→ The problem: Your reply should set down word for word each line below from the one with "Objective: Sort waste" through the final line, both included, but none of the pictures.

→ Given material:
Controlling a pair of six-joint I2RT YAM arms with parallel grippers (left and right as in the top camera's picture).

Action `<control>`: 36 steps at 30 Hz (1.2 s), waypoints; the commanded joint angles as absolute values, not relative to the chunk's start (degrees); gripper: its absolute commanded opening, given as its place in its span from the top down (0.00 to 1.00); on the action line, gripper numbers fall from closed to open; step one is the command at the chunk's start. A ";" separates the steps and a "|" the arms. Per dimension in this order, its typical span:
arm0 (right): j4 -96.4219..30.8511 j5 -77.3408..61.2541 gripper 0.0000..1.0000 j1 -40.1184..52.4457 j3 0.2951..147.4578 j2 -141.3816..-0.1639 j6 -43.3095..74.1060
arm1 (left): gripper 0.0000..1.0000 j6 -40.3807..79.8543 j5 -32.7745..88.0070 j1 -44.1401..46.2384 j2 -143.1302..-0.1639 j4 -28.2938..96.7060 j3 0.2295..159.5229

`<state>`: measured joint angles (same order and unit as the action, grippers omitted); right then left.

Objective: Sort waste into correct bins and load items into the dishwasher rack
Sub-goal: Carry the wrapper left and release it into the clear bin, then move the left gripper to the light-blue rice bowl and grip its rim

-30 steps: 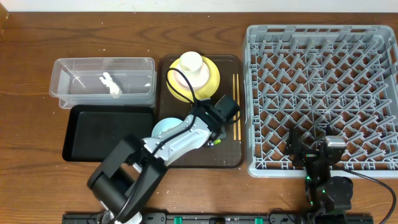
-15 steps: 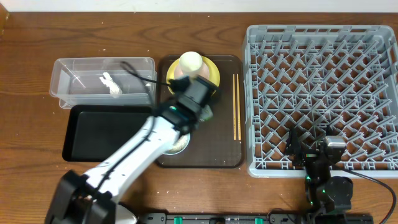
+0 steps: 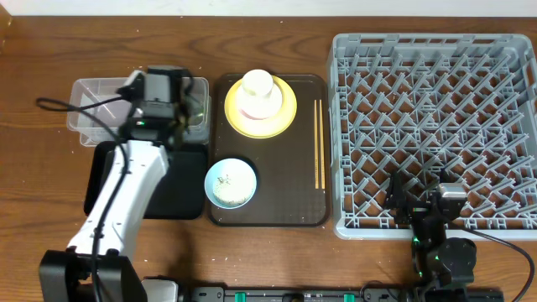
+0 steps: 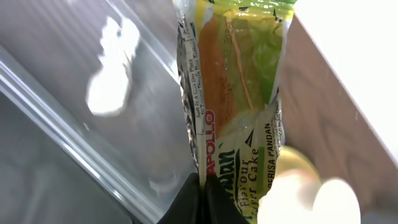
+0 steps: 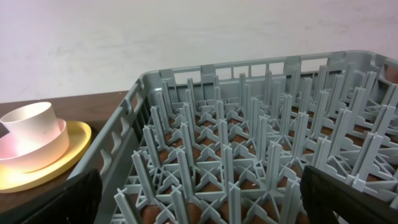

→ Response box:
Objective: Sort waste into correct bins and load items into the dishwasher rack
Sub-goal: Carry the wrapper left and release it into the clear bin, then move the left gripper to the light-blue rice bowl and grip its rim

-30 steps: 
-15 steps: 
+0 steps: 
+0 steps: 
+0 steps: 

The requested output has been fully supplied.